Speaking to delegates at the MediaFinance 2009 conference , Tony Elliott said online revenues for the magazine group had increased by 55 per cent year-on-year in 2008.
The sites, which as a group attract 4.5 million unique users a month and generate 23 million page views, benefit from a strong brand identity and a committed audience, he said.
In addition, some success has been found away from the traditional display advertising model with revenue generated by transactions, such as links to ticket sales.
"We have to be part of the chain, but we are content people. We do make a meaningful amount of money from transactions," said Elliott.
"We feel very confident about that in the long term.

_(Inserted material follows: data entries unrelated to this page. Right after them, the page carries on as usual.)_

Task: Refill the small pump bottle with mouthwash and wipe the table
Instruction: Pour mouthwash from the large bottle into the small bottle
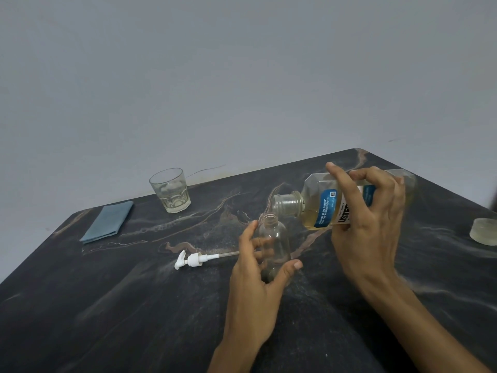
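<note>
Small pump bottle point(274, 246): one, clear plastic, upright on the dark marbled table point(134, 305), near centre. Neck open, pump off. It looks empty, though its lower part is hidden behind the thumb. The left hand point(258, 278) grips it, thumb across the front near the base, fingers curled round the far side and seen blurred through the plastic.

Mouthwash bottle point(336, 205): one, tipped close to horizontal, uncapped mouth just above and beside the small bottle's neck. Yellowish liquid pools along its lower side. No stream can be seen. Blue label, partly readable: "LISTE…" in large dark letters, the rest covered by fingers; smaller white text "…99.9% GERMS" and "…THE WHOLE MOUTH"; a small square code. The right hand point(368, 219) clamps it round the middle, fingers over the top, thumb beneath. The bottle's base end is blurred.

Pump head point(195, 259): one, white, lying on its side left of the small bottle, dip tube pointing toward the left hand.

Glass tumbler point(170, 191): one, at the far edge; contents unclear.

Blue cloth point(107, 222): one, folded, far left.

Pale round object point(485, 232): at the right edge, cut off, not identifiable.
</note>
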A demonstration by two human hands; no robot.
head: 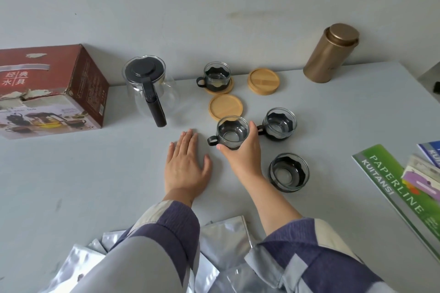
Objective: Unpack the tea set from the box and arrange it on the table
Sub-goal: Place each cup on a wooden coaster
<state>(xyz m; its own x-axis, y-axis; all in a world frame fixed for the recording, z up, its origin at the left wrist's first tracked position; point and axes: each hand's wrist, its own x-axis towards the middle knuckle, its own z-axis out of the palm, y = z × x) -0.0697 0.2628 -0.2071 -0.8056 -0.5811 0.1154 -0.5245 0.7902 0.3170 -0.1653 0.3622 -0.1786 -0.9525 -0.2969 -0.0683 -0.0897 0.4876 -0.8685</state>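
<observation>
My right hand [242, 152] grips a glass cup with a black holder [229, 132], just in front of an empty wooden coaster [227, 106]. My left hand [185, 164] lies flat on the table, fingers apart, holding nothing. A glass teapot with a black lid and handle [148, 88] stands at the back left. Another cup [216, 76] sits on a coaster at the back. A stack of coasters [263, 81] lies to its right. Two more cups [279, 123] [289, 171] stand to the right of my hand. The red box [47, 88] stands at far left.
A gold tin canister [329, 53] stands at the back right against the wall. Green and blue booklets [402, 188] lie at the right table edge. Silver foil bags [223, 242] lie at the front edge between my sleeves.
</observation>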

It's a natural by-product of what we do, which is information."
The group has previously discussed plans to launch a standalone website for Manchester, as reported by the Times last month , which would also involve a different revenue base, he added.
"We'd secure support from a number of sponsors to be the principle backers, so what they would pay wouldn’t traditionally be related to numbers - it would be related to being the significant entity," he explained.
Elliott said he was opposed to the concept of paid-for models for online publishers, and suggested that readers will seek alternatives at the point of paying.
Time Out London has experimented with subscription-based website for film and eating-out guides, but paying users did not grow beyond around 7,000.
When the film site was made free, however, subscriptions rose to 750,000, Elliott said.
Despite this Elliott said he could see the magazine charging for access to specific sub-sections of the website, such as dance coverage.
"We haven't reached the point yet where people are buying quality audiences. I would love everybody to pay for content (…) [But] the genie has gone," he said.